Chapter 10 Summary

The tenth story in The Things They Carried is “Stockings,” and it is about Henry Dobbins. Dobbins, the narrator explains, is like America in many ways: he was a good person, an excellent solider, and he was always plodding along, however slowly. He was not a sophisticated man, he had a roll of fat in his belly, and “the ironies went beyond him.” He was a soldier who was there when needed. He believed in simplicity, direct thoughts, and hard work. And he was drawn to sentimentality.

This sentimentality could be seen in the way that he used his girlfriend’s stockings to bring him good luck. Before leaving camp on ambush, he would always wrap the pantyhose around his neck. At night, he would sleep with the pantyhose against his face. He would smell the stockings and he would breathe in the scent of his girlfriend’s odor to recall his memories of her. The narrator compares Dobbins to a baby, particularly in the way that an infant would feel secure and peaceful when near something it recognizes.

Henry Dobbins would explain to the rest of the platoon that the stockings were a good-luck charm for him. The rest of the platoon, naturally, doubted it, though the narrator admits that many of the soldiers felt the “pull of superstition” while in the war. Regardless, Dobbins’ faith in the stockings and their protective properties was absolute. For him, they were like body armor, as important to him as the flak jackets were to the rest of the platoon. To the narrator, the stockings were like Dobbins' talisman because of the way that they seemed to transport him to a spiritual world where he and his girlfriend might someday live. Dobbins even had rituals related to the stockings, including a special knot he used to tie them around his neck.

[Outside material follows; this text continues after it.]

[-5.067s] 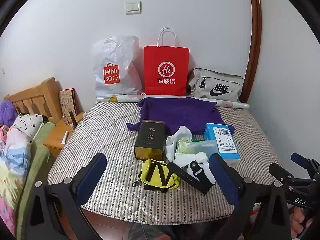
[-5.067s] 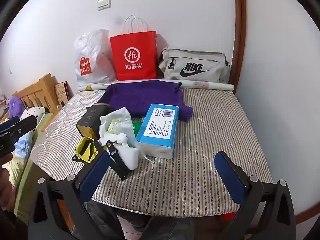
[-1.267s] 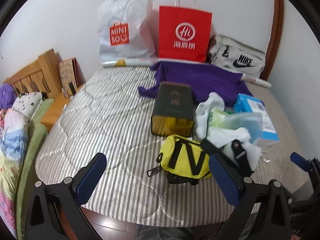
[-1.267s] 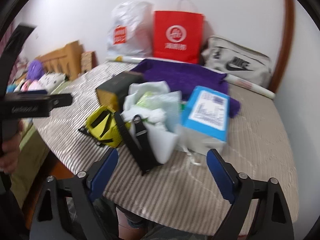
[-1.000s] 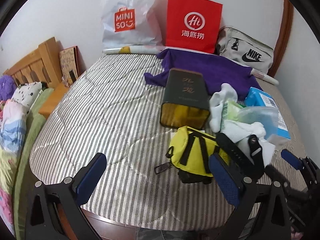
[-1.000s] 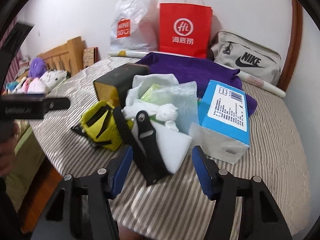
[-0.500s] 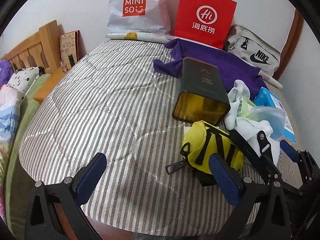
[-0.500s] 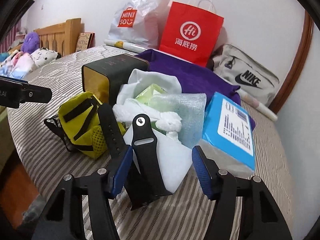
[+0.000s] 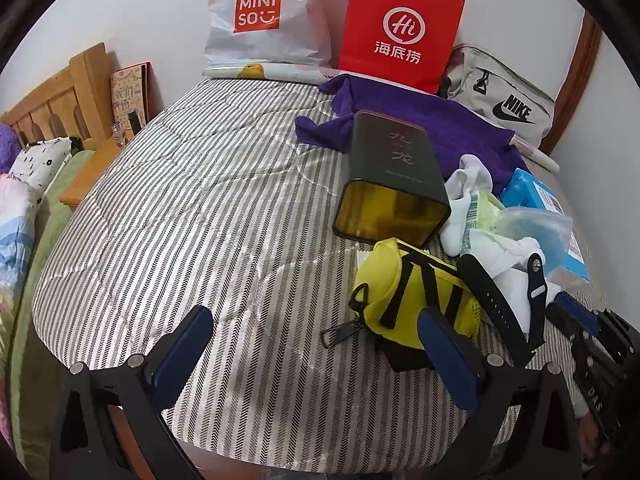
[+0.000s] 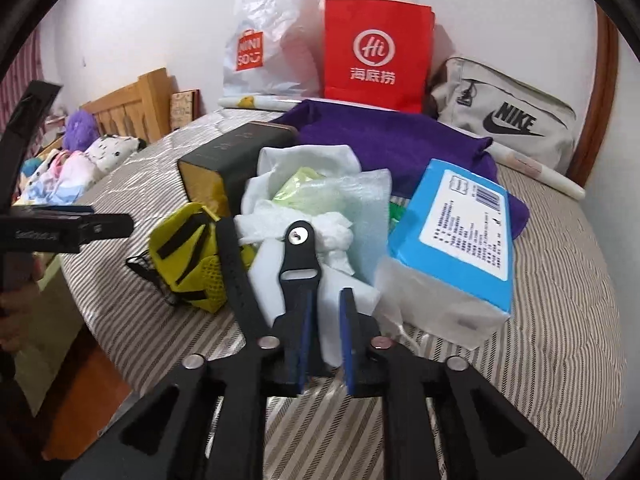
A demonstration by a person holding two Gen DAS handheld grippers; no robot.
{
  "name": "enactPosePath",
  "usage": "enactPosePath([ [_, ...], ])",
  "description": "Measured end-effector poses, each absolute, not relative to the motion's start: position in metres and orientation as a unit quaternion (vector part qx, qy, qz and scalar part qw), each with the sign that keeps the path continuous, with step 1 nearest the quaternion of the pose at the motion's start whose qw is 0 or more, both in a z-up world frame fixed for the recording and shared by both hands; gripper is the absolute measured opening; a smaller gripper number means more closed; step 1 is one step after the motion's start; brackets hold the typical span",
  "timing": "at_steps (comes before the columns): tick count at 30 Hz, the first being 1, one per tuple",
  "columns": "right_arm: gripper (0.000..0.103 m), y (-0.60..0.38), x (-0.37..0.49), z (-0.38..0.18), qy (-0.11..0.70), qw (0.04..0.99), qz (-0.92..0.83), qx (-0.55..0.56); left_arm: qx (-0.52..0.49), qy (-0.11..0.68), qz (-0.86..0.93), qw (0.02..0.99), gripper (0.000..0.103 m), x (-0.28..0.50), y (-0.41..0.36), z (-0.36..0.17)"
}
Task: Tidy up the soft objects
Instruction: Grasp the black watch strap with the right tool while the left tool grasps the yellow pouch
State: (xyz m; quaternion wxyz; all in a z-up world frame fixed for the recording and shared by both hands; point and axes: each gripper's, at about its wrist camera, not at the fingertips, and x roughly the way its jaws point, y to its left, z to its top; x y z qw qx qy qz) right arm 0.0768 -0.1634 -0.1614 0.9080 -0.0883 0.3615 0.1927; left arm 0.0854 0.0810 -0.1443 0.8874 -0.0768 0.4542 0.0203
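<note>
A pile lies on the striped mattress (image 9: 200, 208): white cloth (image 10: 332, 288), a black watch strap (image 10: 298, 256), a yellow pouch (image 9: 404, 292), a dark tin box (image 9: 392, 184), a blue tissue pack (image 10: 456, 232) and a purple towel (image 9: 420, 120). My right gripper (image 10: 324, 336) has its jaws closed to a narrow gap around the front edge of the white cloth, beside the strap. My left gripper (image 9: 316, 356) is open and empty over the mattress's front edge, its right finger in front of the yellow pouch.
A Miniso plastic bag (image 9: 260, 28), a red paper bag (image 9: 400, 28) and a grey Nike bag (image 9: 504, 92) stand against the back wall. A wooden headboard (image 9: 52, 108) and bedding (image 9: 24, 200) are at the left. A wall is close on the right.
My right gripper has moved in low to the pile and closed from wide open onto the white cloth's edge. My left gripper has moved forward and left and stays open.
</note>
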Motion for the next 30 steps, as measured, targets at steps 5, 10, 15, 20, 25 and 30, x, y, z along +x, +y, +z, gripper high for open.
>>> enactPosePath([
  [5, 0.042, -0.150, 0.076, -0.174, 0.359, 0.906, 0.190, -0.120, -0.070, 0.455, 0.020, 0.888, 0.102, 0.085, 0.077, -0.142],
  [10, 0.021, -0.136, 0.067, -0.187, 0.319, 0.914, 0.158, -0.196, -0.065, 0.457, 0.020, 0.887, 0.102, 0.086, 0.074, -0.141],
  [15, 0.021, -0.157, 0.070, -0.172, 0.338, 0.914, 0.184, -0.129, -0.061, 0.463, 0.019, 0.884, 0.102, 0.088, 0.073, -0.145],
  [20, 0.021, -0.181, 0.068, -0.161, 0.348, 0.916, 0.175, -0.095, -0.064, 0.467, 0.008, 0.882, 0.102, 0.091, 0.072, -0.148],
  [25, 0.021, -0.205, 0.060, -0.156, 0.357, 0.915, 0.161, -0.091, -0.068, 0.460, -0.015, 0.885, 0.102, 0.092, 0.069, -0.149],
  [30, 0.021, -0.223, 0.062, -0.177, 0.390, 0.906, 0.137, -0.093, -0.067, 0.464, -0.031, 0.883, 0.102, 0.107, 0.063, -0.162],
])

While much the platoon might have doubted the protective properties of a pair of nylon pantyhose, they eventually came to appreciate their mysteries. Dobbins was never injured – not even scratched. In August, Dobbins set off a Bouncing Betty, a massive mine, but it did not even detonate. A week after he set off the mine, he found himself without cover during a firefight. However, the narrator recalls that Dobbins just pulled the pantynose over his nose and breathed in the magic of the stockings. The platoon became believers in the pantyhose.

Toward the end of October, Dobbins’ girlfriend would dump him, and for a while Dobbins took in the blow as he stared at the letter. However, he decided to continue wearing the stockings, reasoning that “the magic doesn’t go away.”